10 Apr 2022 at 08:08hrs | Views
For Bishop Lazi and his ilk, today - Palm Sunday - marks the beginning of Holy Week.

It is a sacred period that commemorates Jesus Christ's ‘triumphal entry' into Jerusalem for the Passover while riding a donkey, His arrest by Roman soldiers ostensibly over a plethora of charges that included high treason and His trial before high priest Caiaphas and the Great Sanhedrin Council (Council of Elders).

He was later tossed over to Roman governors Pilate and Herod, and, after insistence by the Jews, was subsequently flogged and crucified.

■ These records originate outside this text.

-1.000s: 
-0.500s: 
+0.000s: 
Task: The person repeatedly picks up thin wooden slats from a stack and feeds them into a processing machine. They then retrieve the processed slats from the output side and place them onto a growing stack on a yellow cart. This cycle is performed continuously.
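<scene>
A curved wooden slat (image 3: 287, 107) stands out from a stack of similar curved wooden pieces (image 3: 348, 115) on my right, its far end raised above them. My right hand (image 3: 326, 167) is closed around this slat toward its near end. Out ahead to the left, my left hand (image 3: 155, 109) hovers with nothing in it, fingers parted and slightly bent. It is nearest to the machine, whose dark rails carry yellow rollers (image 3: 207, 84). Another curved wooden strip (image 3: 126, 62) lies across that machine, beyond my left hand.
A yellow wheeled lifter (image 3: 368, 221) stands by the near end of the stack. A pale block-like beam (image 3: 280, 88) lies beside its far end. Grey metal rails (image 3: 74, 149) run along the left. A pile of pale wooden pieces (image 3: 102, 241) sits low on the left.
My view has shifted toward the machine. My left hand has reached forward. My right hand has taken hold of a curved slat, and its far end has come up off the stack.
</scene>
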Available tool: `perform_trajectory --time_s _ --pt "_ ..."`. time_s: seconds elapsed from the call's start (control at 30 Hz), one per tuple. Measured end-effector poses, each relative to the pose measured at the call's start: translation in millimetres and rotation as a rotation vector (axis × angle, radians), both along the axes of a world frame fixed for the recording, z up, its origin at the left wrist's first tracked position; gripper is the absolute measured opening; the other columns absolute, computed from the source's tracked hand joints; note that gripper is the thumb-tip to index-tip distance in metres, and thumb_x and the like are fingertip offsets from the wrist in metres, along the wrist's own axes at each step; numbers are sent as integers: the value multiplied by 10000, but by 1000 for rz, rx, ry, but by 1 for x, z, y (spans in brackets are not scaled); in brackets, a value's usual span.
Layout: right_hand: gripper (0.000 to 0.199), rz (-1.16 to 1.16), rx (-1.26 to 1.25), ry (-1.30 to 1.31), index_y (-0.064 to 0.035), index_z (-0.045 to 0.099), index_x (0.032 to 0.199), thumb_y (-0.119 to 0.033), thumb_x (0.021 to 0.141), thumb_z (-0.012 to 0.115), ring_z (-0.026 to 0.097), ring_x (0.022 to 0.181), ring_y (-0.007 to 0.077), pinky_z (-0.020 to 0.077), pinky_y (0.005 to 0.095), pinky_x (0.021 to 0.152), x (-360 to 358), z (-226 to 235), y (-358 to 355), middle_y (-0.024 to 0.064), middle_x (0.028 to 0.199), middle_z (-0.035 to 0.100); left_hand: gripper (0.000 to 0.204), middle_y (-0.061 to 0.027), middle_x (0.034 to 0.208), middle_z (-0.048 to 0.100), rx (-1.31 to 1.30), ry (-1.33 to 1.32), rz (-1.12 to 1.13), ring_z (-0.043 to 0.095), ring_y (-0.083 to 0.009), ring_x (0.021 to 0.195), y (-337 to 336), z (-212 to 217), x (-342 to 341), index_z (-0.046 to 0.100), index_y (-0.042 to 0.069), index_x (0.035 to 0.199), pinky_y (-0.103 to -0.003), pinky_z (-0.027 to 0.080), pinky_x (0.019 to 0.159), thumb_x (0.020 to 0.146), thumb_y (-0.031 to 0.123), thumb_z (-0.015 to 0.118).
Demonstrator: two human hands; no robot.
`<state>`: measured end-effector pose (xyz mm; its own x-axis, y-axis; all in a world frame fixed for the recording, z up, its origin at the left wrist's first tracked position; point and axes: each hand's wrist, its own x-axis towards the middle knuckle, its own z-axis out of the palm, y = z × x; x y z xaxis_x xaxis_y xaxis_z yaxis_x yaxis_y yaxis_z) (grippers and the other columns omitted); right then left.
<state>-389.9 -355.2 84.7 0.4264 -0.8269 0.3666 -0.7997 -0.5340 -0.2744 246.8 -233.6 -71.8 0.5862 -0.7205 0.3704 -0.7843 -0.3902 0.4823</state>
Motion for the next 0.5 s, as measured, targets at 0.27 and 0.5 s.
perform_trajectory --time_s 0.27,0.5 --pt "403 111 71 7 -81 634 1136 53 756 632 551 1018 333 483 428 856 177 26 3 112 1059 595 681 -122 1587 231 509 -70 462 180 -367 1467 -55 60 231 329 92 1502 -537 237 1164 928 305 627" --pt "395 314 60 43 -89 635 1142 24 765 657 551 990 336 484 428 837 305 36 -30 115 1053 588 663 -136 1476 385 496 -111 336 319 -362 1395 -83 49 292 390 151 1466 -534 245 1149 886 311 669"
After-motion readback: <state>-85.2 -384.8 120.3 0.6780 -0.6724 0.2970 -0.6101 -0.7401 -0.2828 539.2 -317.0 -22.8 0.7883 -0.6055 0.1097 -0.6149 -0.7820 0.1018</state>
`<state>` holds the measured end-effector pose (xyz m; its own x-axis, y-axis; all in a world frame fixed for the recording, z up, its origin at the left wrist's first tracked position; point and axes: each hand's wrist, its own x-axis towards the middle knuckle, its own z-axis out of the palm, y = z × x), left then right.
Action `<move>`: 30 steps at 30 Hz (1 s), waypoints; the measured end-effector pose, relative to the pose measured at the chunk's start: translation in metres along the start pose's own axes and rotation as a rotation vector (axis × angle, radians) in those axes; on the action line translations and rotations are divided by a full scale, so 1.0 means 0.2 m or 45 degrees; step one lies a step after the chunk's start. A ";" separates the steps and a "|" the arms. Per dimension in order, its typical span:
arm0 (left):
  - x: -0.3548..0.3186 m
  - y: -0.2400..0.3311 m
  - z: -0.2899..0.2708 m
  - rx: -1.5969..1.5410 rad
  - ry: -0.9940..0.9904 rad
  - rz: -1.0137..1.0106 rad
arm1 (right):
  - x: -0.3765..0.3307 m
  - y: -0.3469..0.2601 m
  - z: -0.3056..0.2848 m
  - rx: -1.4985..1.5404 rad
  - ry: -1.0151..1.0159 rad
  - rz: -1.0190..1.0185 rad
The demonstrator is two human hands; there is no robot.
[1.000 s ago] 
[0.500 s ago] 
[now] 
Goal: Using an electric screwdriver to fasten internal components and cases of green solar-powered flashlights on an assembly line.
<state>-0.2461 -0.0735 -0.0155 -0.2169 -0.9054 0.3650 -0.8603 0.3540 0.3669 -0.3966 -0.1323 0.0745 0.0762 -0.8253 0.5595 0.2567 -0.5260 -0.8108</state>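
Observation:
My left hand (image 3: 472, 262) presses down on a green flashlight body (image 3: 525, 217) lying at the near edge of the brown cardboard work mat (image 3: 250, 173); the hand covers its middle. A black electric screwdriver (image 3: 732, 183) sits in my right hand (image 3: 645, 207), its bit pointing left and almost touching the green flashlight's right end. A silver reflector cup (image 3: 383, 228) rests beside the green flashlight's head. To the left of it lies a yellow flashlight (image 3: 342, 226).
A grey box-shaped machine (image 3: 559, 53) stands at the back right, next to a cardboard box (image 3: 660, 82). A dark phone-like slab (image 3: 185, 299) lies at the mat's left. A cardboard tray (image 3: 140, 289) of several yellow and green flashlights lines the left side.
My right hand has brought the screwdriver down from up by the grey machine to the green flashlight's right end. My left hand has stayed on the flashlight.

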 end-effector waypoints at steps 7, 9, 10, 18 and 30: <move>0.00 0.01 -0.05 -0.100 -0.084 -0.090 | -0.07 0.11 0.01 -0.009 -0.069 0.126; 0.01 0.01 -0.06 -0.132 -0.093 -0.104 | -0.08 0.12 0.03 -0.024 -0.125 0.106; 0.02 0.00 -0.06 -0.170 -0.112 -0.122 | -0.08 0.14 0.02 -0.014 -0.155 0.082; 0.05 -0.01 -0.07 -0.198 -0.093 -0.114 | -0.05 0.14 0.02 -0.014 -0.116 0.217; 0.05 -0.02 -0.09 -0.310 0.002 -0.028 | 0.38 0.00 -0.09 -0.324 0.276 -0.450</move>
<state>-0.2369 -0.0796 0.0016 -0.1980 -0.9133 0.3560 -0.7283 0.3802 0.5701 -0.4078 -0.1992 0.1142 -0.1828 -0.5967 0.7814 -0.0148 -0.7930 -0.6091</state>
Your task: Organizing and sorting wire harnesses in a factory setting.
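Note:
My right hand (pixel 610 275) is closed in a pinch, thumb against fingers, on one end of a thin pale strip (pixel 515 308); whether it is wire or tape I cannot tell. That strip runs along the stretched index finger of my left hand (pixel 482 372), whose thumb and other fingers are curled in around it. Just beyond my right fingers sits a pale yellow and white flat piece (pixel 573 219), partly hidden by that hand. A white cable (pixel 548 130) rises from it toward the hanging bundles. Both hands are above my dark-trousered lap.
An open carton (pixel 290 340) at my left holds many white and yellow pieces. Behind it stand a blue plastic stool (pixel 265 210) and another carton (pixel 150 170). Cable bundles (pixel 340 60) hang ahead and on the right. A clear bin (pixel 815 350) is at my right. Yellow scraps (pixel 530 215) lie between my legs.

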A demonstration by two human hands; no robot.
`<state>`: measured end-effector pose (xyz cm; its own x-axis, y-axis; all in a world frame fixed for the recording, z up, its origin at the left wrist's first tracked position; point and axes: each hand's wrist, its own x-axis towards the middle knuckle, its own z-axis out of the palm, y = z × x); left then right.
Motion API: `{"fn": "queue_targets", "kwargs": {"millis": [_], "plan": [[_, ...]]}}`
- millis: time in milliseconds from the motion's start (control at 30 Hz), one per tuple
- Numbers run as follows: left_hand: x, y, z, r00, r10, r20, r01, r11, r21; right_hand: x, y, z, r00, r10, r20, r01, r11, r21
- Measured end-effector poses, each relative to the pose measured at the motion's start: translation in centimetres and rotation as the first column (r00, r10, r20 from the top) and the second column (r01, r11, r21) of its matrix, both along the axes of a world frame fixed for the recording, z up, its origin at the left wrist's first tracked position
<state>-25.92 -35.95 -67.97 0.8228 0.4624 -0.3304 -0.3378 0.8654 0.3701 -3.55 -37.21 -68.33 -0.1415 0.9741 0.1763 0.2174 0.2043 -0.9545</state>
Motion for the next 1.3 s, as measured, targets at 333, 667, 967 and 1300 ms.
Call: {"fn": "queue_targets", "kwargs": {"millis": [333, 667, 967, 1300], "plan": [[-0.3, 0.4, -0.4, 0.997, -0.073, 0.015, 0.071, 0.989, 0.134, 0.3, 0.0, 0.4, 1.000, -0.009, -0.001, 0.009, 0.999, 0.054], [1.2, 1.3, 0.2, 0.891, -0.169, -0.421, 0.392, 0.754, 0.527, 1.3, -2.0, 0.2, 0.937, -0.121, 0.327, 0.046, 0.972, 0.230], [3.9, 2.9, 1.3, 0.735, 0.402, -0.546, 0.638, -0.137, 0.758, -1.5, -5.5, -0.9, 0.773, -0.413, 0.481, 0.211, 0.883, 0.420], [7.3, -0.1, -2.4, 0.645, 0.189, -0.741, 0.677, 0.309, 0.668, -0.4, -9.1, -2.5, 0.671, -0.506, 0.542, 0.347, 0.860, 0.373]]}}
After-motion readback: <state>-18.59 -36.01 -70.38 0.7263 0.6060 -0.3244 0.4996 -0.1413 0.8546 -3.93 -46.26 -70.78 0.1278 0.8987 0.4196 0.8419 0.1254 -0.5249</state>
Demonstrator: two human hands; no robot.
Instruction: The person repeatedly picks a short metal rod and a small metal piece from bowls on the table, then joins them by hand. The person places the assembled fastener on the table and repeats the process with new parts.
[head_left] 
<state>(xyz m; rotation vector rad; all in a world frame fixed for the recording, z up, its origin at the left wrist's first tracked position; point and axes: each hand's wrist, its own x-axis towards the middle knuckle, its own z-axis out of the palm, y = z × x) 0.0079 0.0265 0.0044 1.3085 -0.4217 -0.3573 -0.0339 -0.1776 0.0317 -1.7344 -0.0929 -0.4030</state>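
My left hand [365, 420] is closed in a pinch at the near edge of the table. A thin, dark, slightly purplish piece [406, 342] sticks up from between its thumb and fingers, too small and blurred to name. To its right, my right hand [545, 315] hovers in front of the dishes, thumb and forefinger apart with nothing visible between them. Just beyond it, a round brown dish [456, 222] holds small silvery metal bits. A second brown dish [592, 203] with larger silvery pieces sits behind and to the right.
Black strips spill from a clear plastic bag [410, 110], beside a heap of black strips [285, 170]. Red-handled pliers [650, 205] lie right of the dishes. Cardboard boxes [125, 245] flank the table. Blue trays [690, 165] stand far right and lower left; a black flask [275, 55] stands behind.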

However, three days later, on Sunday, He rose from the dead.

Hallelujah!

Holy Week, which climaxes with Easter Sunday, is the acme of the Christian faith, where the Son of Man gave his life to restore the relationship between man and God, which hitherto had been stained by sin.

By Hollywood standards, there was nothing triumphant about Jesus' entry into Jerusalem.

Instead of being the knight in shining armour riding on a black or white stallion that makes a majestic entry on an orange horizon, He had to make do with a braying donkey whose path was carpeted by people's austere cloaks.

He also neither had the looks nor majesty of an action hero.

Isaiah 53:2 tells us as much: "He grew up before him like a tender shoot, and like a root out of dry ground. He had no beauty or majesty to attract us to him, nothing in his appearance that we should desire him."

It seems many people did not quite understand Jesus' mission.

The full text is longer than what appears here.